Objectives: To compare MI with PBI to impute BMI variable in osteoarthritis (OA)cardiovascular disease (CVD) relationship.

Research Design: plasmode simulation study.

Subjects: used publicly available data from the Canadian Community Health Survey (CCHS) cycles 1.1, 2.1, and 3.1.

Measures: BMI was set missing for everyone in the 500 simulated data created from CCHS 3.1 data. Dataset compiled from CCHS cycles 1.1 and 2.1 served as the external data (BMI observed). BMI missing in copies of simulated data was imputed using MI and PBI accessing observed BMI information in external data. After imputation, distribution of BMI variable and the adjusted odds ratio (aOR) estimated from multivariable logistic regression model were compared.

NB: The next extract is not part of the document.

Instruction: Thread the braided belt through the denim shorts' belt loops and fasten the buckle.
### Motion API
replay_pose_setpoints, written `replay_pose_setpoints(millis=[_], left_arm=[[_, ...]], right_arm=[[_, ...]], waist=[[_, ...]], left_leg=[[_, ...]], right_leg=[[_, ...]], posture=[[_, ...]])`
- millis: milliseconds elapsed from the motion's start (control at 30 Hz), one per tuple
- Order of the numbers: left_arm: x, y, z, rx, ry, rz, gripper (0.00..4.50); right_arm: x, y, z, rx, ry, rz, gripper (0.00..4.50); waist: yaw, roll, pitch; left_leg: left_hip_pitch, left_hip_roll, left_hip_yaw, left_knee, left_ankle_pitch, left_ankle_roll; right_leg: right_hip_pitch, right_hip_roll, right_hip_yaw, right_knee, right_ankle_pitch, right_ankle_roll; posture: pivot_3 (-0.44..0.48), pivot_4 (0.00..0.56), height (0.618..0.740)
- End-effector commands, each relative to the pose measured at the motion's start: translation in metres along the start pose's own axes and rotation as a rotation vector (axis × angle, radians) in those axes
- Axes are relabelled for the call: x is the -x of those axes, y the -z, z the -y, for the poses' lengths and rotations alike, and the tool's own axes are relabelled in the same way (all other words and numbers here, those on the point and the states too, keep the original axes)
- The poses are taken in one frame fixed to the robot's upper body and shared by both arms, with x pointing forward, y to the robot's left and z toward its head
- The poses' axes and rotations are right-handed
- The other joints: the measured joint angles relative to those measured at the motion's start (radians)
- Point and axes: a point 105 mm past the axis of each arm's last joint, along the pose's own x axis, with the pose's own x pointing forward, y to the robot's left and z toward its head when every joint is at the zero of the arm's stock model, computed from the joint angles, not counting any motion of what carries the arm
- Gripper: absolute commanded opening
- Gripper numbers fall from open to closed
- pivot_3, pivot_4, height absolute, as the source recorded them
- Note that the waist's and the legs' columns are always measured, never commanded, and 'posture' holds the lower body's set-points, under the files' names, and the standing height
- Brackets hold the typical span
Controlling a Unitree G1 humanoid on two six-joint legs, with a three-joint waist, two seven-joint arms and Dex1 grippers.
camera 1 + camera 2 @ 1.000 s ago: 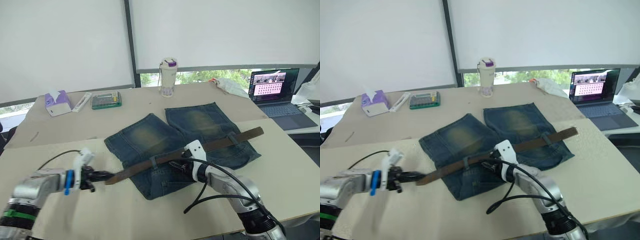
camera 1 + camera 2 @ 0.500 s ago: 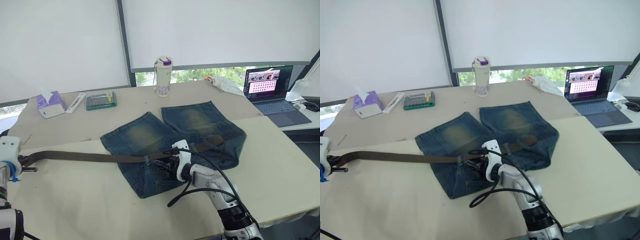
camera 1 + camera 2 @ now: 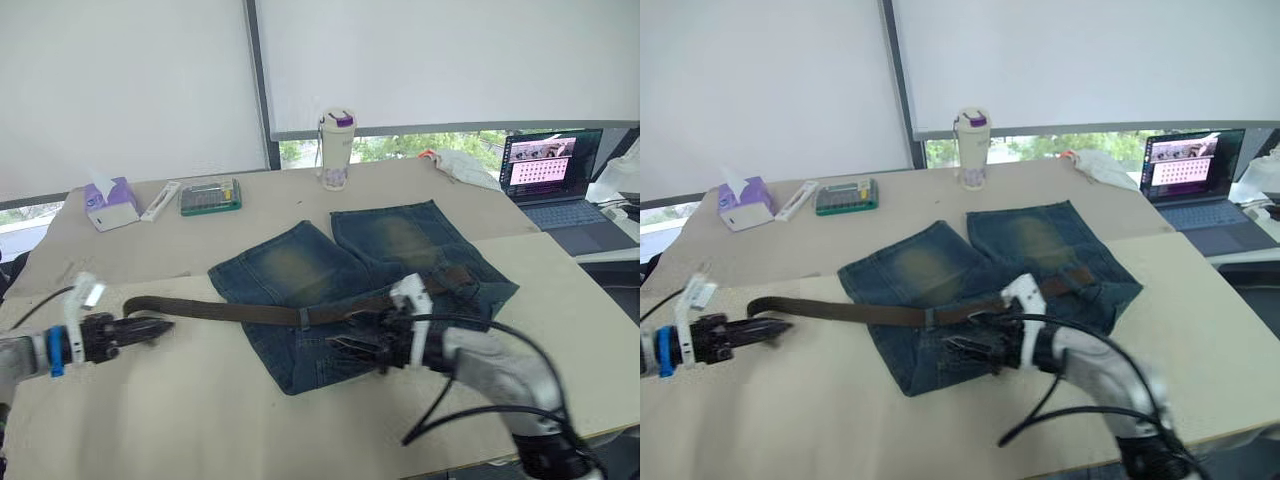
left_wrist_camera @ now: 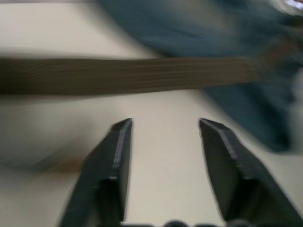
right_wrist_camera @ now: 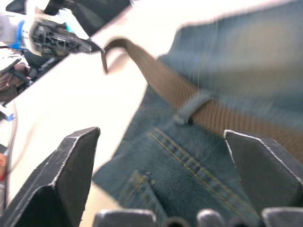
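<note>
Your left gripper (image 3: 150,327) sits over bare table (image 3: 180,420) with its two fingers (image 4: 109,165) spread apart and nothing between them; the braided belt (image 3: 240,312) lies just beyond the fingertips, crossing the left wrist view as a brown band. Your right gripper (image 3: 340,350) hovers over the denim shorts (image 3: 300,270) near the waistband, fingers (image 5: 61,175) wide apart, holding nothing. From its folded-over end near your left gripper, the belt runs lengthwise across the table to your right, over the waistband and on towards the far leg. One of the belt loops (image 5: 191,105) crosses over the strap, so the belt appears threaded under it, though motion blur leaves that uncertain. You see the shorts lying flat at mid-table, legs pointing away from you. Along the far edge stand a tissue box (image 3: 110,204), a green case (image 3: 211,197) and a bottle (image 3: 336,150); a laptop (image 3: 555,177) sits open at far right.
</note>
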Motion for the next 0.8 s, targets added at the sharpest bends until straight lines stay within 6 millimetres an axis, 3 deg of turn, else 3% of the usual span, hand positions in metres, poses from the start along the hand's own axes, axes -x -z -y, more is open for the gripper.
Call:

Results: Compared to PBI, MI produced proportions of individuals closer to the known proportions across the BMI categories except for the overweight category. Considering the known aOR of 1.59 (1.36, 1.82), BMI imputed using MI introduced less bias in OACVD association compared to PBI, the aOR was 1.62 (1.39, 1.86) and 1.66 (1.41, 1.90), respectively.

Conclusions: This is the first study to compare MI with PBI in the context of imputing BMI information that is not recorded at the database level. MI was superior to imputation method based on population-level proportions in imputing BMI missing for everyone in the simulated datasets.